What you should do: Could you count how many lines of the data include "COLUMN" and answer with the number only?

Provided data:

===============

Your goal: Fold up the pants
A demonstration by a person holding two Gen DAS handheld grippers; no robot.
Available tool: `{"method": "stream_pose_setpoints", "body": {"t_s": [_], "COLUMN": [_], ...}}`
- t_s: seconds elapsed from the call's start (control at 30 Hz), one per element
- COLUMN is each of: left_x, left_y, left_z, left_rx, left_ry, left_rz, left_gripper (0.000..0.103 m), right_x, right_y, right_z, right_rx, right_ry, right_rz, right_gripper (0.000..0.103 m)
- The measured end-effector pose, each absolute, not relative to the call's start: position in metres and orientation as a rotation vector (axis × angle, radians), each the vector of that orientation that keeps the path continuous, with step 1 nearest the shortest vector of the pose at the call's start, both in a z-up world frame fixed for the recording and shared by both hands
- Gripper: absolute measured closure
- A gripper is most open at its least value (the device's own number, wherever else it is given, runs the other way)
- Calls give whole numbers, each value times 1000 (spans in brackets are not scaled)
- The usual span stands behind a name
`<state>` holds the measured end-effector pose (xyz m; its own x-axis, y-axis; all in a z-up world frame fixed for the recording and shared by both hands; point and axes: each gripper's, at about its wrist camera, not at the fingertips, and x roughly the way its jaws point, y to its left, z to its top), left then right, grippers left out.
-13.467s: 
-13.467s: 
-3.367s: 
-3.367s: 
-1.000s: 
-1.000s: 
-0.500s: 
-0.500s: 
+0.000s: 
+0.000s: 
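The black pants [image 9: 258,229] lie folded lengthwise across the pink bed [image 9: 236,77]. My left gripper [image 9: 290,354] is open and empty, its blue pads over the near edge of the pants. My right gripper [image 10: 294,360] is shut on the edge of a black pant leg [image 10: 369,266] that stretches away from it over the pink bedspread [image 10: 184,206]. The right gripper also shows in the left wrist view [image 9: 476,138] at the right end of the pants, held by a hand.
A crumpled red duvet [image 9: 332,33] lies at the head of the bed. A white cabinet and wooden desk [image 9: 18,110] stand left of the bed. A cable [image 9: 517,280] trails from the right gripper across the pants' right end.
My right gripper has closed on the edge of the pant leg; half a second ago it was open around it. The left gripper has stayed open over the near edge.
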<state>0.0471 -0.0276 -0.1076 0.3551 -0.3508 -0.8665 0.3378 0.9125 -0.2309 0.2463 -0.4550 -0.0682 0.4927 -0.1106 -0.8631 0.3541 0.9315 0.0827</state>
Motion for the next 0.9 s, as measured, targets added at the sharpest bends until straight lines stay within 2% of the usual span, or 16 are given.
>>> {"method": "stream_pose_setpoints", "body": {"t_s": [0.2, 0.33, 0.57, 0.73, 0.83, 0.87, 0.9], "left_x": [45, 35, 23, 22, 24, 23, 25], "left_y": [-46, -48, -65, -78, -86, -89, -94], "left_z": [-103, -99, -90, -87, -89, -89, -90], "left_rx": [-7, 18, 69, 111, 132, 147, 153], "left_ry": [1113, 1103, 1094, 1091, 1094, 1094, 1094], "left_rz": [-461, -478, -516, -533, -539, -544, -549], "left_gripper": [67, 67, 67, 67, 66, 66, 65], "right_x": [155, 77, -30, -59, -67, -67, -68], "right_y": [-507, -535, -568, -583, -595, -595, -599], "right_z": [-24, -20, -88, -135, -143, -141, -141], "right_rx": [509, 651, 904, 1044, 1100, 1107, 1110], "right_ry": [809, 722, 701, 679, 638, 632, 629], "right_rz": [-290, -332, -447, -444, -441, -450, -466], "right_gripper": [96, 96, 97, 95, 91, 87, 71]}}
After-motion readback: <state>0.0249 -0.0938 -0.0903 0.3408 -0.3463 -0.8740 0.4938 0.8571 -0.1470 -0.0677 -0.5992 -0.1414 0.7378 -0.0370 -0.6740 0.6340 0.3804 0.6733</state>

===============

Answer to the exercise: 2